Data segment START

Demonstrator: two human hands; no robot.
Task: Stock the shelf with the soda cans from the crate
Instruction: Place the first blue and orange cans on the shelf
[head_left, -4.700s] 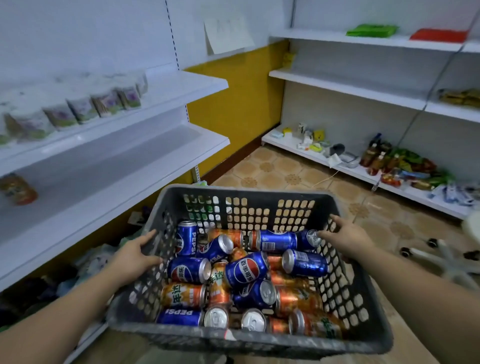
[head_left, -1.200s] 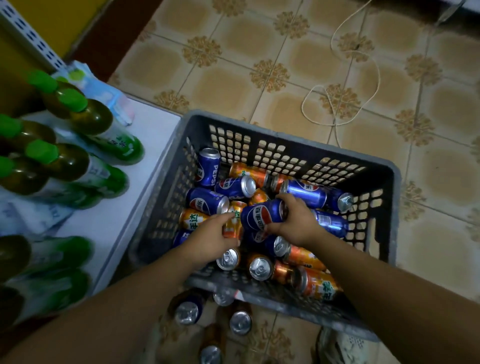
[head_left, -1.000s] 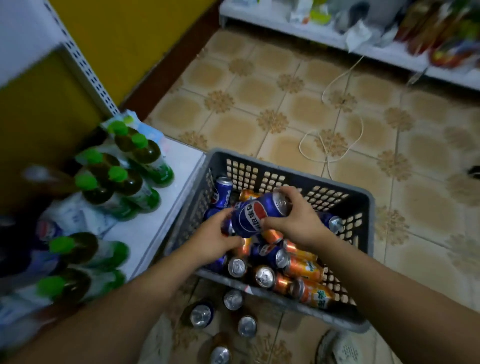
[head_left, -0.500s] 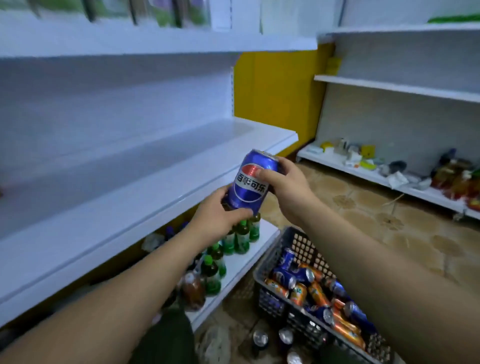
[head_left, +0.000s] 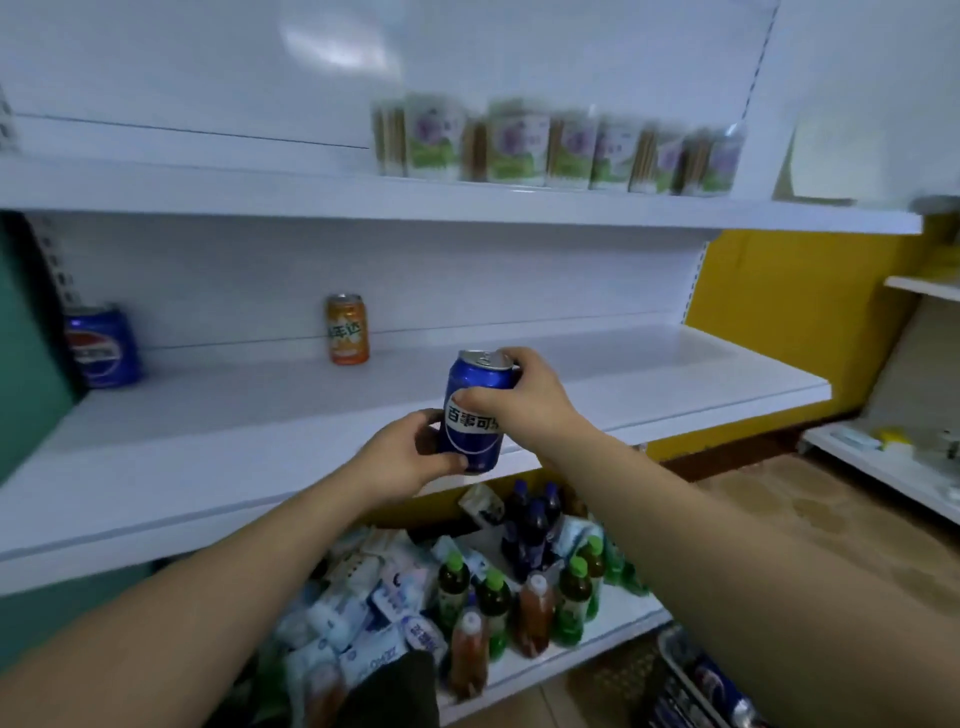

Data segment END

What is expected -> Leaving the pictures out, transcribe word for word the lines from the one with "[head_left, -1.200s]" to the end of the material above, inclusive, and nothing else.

Your solution ->
[head_left, -1.200s] 
[head_left, -1.000s] 
[head_left, -0.500s] 
[head_left, +0.000s] 

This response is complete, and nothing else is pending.